Ask a Coach

Q: I don't want to have to keep starting a new search for the same positions every time I go onto USAJobs. What can I do?

A: You are in luck! There are several ways to save searches. First, run a search on USAJobs as usual. Once the search results pop up, look to the left of the page, scroll down past the blue boxes to refine your options, and look to "You can also." Press the button to "Save this Search," log in with your personal information and you'll be taken to an advanced search screen containing all the search terms you entered. Not only can you name your search, you can even arrange to be sent emails on a daily, weekly, or monthly basis whenever a new position opens up per your saved search. If you want to set the search up without running it first, log in to your USAJobs account, go to "Saved Search" on the left of the page and create a new search there with the ability to save it and receive the emails.

Assessments to Help Guide Your Career Search

If you've decided you wanted to explore new career options, both within TSA and elsewhere, but you're uncertain which career fields you'd find interesting or which would utilize your skills and abilities, the TSA Career Coaching Program offers three career skills assessments that will help you to figure out what career fields might be a good fit for you.

You'll first need to contact the Career Coaching Program and be assigned a career coach; once that occurs you will have three different assessments you can choose from – the Myers-Briggs Type Indicator; the Skillscan inventory; and the Strong Interest Inventory.

Myers-Briggs Type Indicator

The first assessment offered is the Myers-Briggs Type Indicator, also known as the MBTI. One of the most well known assessments, it has been used in many different industries to fit employees in positions that are optimal for their personalities. This assessment is based off psychologist and psychotherapist C.G. Jung's theory that there are four psychological types: sensation; intuition; feeling; thinking. The MBTI evaluates your dominant psychological types versus your personality preferences you have stated in the questionnaire and uses that information to suggest career fields that are in line with your personal interests, needs, values and motivations.

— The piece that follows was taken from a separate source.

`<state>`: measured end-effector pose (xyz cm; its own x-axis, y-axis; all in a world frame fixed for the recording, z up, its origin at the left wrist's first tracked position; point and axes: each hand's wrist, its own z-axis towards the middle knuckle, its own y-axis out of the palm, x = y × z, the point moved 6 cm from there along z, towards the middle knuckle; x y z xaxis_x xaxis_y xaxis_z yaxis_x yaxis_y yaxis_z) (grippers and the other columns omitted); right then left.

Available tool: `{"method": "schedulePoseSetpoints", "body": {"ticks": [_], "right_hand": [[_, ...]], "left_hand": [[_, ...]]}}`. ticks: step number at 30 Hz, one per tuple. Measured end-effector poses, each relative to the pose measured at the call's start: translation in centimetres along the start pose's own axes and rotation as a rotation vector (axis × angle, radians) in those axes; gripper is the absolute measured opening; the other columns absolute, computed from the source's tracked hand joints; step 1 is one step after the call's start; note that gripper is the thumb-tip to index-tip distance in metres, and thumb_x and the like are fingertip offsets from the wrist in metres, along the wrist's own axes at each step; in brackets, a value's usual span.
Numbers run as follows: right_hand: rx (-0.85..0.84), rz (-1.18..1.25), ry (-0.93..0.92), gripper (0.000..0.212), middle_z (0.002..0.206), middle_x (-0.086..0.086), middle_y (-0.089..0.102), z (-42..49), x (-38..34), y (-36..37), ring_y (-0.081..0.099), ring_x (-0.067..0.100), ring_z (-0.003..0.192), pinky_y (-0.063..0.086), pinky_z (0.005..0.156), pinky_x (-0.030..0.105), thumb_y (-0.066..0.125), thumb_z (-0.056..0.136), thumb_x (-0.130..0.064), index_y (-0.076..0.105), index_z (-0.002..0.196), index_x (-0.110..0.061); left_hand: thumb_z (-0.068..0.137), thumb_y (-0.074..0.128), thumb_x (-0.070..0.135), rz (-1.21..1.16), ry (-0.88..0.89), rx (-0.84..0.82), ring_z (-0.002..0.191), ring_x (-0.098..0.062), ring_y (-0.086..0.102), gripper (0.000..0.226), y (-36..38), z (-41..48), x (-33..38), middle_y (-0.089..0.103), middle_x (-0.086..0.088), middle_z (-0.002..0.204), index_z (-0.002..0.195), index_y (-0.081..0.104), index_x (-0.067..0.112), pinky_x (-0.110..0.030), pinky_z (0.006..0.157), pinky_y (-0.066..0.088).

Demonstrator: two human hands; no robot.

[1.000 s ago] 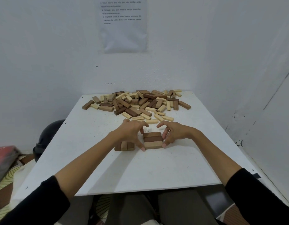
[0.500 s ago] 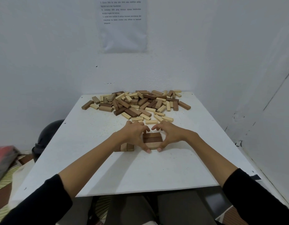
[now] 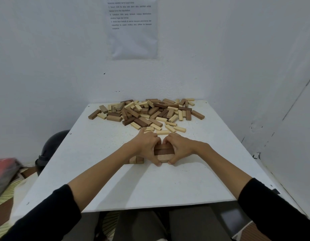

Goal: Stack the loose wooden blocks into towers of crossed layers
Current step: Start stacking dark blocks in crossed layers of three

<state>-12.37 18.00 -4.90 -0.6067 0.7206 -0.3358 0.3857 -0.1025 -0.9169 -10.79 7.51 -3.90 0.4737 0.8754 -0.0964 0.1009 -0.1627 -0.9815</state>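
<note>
Both hands are closed in around a low stack of brown wooden blocks [image 3: 163,152] near the middle of the white square table [image 3: 150,188]. The left hand [image 3: 147,146] cups its left side and the right hand [image 3: 178,148] its right, fingers curled over the far edge and thumbs pressed at the near corners, so each hand has hold of the stack and nothing else. It looks to me like squaring up: squeezing from both sides would push the top layer's blocks flush before another layer goes across them. How many layers there are I cannot tell. Just to the left, partly hidden under the left wrist, sits a short row of tan wooden blocks [image 3: 136,160], perhaps the foot of another tower. The heap of loose pale and dark wooden blocks [image 3: 147,113] lies by the far wall, close beyond the fingertips, so most of the job seems ahead. A printed paper sheet [image 3: 133,26] hangs above.
</note>
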Motion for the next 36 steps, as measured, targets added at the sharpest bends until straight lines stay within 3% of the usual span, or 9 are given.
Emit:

The second assessment, Skillscan, identifies your transferable skills in order to target career options that utilize those skills. Transferable, or "soft," skills are not position-specific; they are skills that can be transferred from one position to another. You can develop transferable skills both through your work and through everyday experiences. Transferable skills include things like leadership, adaptability, problem solving and attention to detail. By targeting both the transferable skills you possess and your career preferences, the Skillscan inventory can help you identify careers you might be successful in.

Strong Interest Inventory

The last assessment, the Strong Interest Inventory, is based upon six psychological themes formulated by the psychologist John Holland. These themes are realistic; investigative; artistic; social; enterprising; and conventional. Holland believed that most people can be categorized into these themes and that different job environments can also be divided into these six same themes. What the Inventory does is take in your personality preferences and matches them up with the job environments that fit with those preferences. This will allow you to explore various careers that work well with your personality.

So which ones should you take? It's not necessary to take all of them, but since each assessment gives a unique set of results, it'll be worth your time to take all three to get a well-rounded idea of career fields that will be a good fit for you. You can evaluate all three sets of results and see if they lead you to a career you might like to pursue. Who knows? While you're at it, you might just find out a little more about your personality that you never realized. There might be new options opened to you that you never thought about exploring, and the perfect job might be just around the corner!